### ABOUT THIS TASK
From the records below, return every line containing the word "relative".

### PROVIDED DATA
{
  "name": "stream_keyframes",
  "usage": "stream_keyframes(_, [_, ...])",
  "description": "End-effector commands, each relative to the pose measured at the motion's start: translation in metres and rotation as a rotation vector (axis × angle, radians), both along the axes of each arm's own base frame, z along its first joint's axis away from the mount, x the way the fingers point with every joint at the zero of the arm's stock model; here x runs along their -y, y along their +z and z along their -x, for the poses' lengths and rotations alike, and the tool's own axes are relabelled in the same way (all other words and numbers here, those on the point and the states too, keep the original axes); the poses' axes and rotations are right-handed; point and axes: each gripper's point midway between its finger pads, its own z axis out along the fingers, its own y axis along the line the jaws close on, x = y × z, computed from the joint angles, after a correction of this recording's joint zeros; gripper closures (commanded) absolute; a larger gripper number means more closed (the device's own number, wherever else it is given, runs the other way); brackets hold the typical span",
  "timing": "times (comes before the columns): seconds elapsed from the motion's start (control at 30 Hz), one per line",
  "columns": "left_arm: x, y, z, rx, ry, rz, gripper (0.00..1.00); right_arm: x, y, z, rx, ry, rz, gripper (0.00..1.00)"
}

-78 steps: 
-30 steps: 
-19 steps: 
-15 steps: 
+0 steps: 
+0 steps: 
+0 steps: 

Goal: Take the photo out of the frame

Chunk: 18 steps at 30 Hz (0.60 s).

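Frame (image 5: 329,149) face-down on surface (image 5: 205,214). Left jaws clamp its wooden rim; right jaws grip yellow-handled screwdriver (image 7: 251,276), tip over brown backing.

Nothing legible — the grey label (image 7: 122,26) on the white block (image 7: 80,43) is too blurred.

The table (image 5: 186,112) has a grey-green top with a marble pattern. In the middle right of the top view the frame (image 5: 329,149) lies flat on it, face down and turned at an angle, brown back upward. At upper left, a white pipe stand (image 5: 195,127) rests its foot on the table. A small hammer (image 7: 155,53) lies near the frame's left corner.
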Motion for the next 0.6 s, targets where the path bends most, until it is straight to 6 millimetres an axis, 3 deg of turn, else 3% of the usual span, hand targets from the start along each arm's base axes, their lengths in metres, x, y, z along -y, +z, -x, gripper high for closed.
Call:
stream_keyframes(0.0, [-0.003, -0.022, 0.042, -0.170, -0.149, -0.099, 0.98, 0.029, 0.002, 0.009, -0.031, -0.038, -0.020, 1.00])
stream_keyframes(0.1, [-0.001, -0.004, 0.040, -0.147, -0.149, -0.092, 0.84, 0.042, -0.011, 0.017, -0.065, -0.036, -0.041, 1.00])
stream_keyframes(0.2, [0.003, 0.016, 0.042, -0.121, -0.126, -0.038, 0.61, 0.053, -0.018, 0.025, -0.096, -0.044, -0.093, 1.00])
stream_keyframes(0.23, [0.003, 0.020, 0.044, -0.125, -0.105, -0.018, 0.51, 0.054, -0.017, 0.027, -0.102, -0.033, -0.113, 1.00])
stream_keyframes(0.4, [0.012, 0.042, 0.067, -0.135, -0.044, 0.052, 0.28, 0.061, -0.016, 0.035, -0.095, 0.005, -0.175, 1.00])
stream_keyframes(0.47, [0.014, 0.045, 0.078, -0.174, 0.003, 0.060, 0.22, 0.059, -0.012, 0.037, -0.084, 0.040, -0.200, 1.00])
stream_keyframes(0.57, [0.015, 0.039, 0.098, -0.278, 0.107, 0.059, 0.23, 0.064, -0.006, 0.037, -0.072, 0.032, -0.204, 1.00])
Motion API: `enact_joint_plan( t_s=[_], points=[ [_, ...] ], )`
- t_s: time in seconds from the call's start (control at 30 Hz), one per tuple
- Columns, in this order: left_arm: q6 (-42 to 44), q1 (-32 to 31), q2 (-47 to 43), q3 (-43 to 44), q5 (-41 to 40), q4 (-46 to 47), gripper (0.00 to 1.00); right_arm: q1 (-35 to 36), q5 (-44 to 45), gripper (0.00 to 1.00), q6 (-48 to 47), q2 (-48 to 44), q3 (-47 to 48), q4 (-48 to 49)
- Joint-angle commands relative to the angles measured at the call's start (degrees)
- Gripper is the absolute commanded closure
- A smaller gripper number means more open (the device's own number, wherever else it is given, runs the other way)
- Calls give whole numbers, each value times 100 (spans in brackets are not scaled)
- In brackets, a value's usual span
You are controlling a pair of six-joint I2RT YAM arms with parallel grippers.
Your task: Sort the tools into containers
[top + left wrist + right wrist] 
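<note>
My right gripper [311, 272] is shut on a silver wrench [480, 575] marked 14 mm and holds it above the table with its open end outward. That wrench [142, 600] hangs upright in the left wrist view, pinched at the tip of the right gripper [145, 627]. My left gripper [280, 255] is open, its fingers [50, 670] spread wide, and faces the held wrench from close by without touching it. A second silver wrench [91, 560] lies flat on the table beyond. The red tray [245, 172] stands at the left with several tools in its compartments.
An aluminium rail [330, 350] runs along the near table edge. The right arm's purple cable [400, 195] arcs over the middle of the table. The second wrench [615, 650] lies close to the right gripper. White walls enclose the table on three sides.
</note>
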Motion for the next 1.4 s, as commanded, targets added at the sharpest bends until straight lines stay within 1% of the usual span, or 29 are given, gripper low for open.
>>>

### ANSWER TO THE EXERCISE
  "description": "End-effector commands, each relative to the pose measured at the motion's start: translation in metres and rotation as a rotation vector (axis × angle, radians), both along the axes of each arm's own base frame, z along its first joint's axis away from the mount, x the way the fingers point with every joint at the zero of the arm's stock model; here x runs along their -y, y along their +z and z along their -x, for the poses' lengths and rotations alike, and the tool's own axes are relabelled in the same way (all other words and numbers here, those on the point and the states too, keep the original axes); the poses' axes and rotations are right-handed; point and axes: each gripper's point midway between its finger pads, its own z axis out along the fingers, its own y axis along the line the jaws close on, x = y × z, computed from the joint angles, after a correction of this recording's joint zeros; gripper closures (commanded) absolute; a larger gripper number means more closed (the device's own number, wherever else it is given, runs the other way); brackets hold the typical span",
- Joint-angle commands relative to the angles measured at the call's start (degrees)

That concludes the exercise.